I know that I can use gprof to benchmark my code.
However, I have this problem -- I have a smart pointer that has an extra level of indirection (think of it as a proxy object).
As a result, I have this extra layer that effects pretty much all functions, and screws with caching.
Is there a way to measure the time my CPU wastes due to cache misses?
Solution 1:
You could try cachegrind and it's front-end kcachegrind.
Solution 2:
Linux supports with perf
from 2.6.31 on. This allows you to do the following:
- compile your code with -g to have debug information included
- run your code e.g. using the last level cache misses counters:
perf record -e LLC-loads,LLC-load-misses yourExecutable
- run
perf report
- after acknowledging the initial message, select the
LLC-load-misses
line, - then e.g. the first function and
- then
annotate
. You should see the lines (in assembly code, surrounded by the the original source code) and a number indicating what fraction of last level cache misses for the lines where cache misses occurred.

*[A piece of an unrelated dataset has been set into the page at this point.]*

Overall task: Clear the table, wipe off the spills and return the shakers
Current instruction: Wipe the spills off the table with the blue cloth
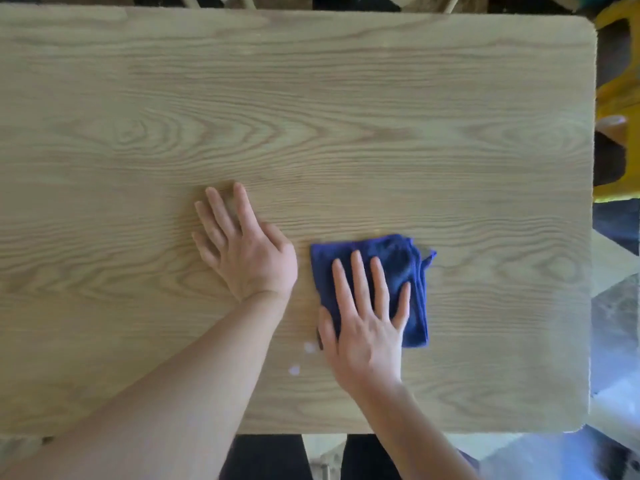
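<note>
No writing or brand can be read anywhere. The cloth [398, 268] is deep blue, folded into a rough rectangle with a rumpled far-right corner, lying on the pale wood-grain surface [311, 116]. The right hand [367, 323] lies flat on its near half, its grip spread, fingers straight and pressing down. Two small whitish spill spots [301, 358] sit just left of that wrist. The left hand [249, 247] rests on bare wood just left of the cloth, grip spread, palm down.
</note>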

- after acknowledging the initial message, select the
Solution 3:
You could find a tool that accesses the CPU performance counters. There is probably a register in each core that counts L1, L2, etc misses. Alternately Cachegrind performs a cycle-by-cycle simulation.
However, I don't think that would be insightful. Your proxy objects are presumably modified by their own methods. A conventional profiler will tell you how much time those methods are taking. No profile tool would tell you how performance would improve without that source of cache pollution. That's a matter of reducing the size and structure of the program's working set, which isn't easy to extrapolate.
A quick Google search turned up boost::intrusive_ptr
which might interest you. It doesn't appear to support something like weak_ptr
, but converting your program might be trivial, and then you would know for sure the cost of the non-intrusive ref counts.